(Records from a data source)
**********

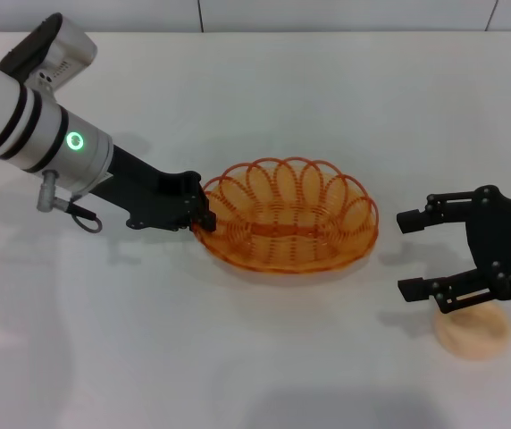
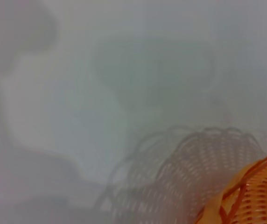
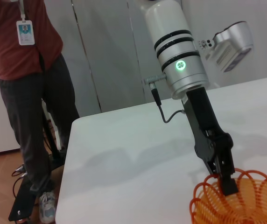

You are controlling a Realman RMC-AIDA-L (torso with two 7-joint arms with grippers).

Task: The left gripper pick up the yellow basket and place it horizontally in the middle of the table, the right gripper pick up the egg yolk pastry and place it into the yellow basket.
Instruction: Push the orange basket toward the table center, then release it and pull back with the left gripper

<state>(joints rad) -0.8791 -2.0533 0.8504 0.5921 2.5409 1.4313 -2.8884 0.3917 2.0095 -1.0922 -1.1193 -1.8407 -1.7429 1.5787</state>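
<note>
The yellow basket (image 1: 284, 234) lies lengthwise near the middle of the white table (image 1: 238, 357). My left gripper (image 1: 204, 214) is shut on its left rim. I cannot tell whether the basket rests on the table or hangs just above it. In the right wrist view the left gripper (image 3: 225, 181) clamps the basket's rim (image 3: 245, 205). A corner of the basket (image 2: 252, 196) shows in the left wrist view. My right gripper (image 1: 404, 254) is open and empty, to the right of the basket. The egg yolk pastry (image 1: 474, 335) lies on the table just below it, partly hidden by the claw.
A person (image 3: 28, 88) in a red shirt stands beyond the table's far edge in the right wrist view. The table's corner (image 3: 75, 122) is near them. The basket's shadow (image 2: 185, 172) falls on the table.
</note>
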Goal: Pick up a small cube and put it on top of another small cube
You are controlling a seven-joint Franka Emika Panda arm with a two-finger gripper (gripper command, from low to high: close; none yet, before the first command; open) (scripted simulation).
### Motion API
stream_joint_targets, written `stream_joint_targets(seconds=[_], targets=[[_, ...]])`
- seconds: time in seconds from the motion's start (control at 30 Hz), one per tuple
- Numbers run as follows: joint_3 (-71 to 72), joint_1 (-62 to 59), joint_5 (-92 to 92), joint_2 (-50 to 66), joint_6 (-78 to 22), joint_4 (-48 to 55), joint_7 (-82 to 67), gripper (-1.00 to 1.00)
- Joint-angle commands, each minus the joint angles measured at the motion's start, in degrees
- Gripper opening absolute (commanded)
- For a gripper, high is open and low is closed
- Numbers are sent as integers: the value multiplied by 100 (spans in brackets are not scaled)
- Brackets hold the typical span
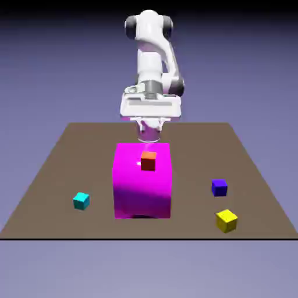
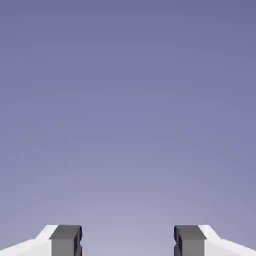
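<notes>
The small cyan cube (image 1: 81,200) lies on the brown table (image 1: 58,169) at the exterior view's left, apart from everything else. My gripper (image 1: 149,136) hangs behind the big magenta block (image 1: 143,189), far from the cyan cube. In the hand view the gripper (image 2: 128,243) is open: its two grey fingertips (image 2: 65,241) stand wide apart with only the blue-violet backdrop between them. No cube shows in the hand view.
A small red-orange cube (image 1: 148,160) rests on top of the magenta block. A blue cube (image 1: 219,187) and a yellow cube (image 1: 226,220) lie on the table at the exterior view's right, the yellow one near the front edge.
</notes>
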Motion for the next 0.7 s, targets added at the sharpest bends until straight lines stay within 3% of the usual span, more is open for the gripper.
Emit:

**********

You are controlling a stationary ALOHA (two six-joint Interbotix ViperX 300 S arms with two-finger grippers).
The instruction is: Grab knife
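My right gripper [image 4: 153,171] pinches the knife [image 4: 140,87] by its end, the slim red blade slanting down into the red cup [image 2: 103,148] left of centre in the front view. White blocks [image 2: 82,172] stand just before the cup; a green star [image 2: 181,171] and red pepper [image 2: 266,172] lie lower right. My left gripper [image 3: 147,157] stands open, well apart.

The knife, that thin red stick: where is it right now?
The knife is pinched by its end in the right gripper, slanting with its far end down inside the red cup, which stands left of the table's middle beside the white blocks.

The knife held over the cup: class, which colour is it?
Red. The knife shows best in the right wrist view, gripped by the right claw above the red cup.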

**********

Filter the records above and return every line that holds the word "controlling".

### RESPONSE TO THE EXERCISE
You are controlling a Realman RMC-AIDA-L (torso with two 7-joint arms with grippers).
You are controlling a seven-joint Franka Emika Panda arm with a two-finger gripper (gripper command, from low to high: close; none yet, before the first command; open) (scripted simulation).
You are controlling a stationary ALOHA (two six-joint Interbotix ViperX 300 S arms with two-finger grippers).

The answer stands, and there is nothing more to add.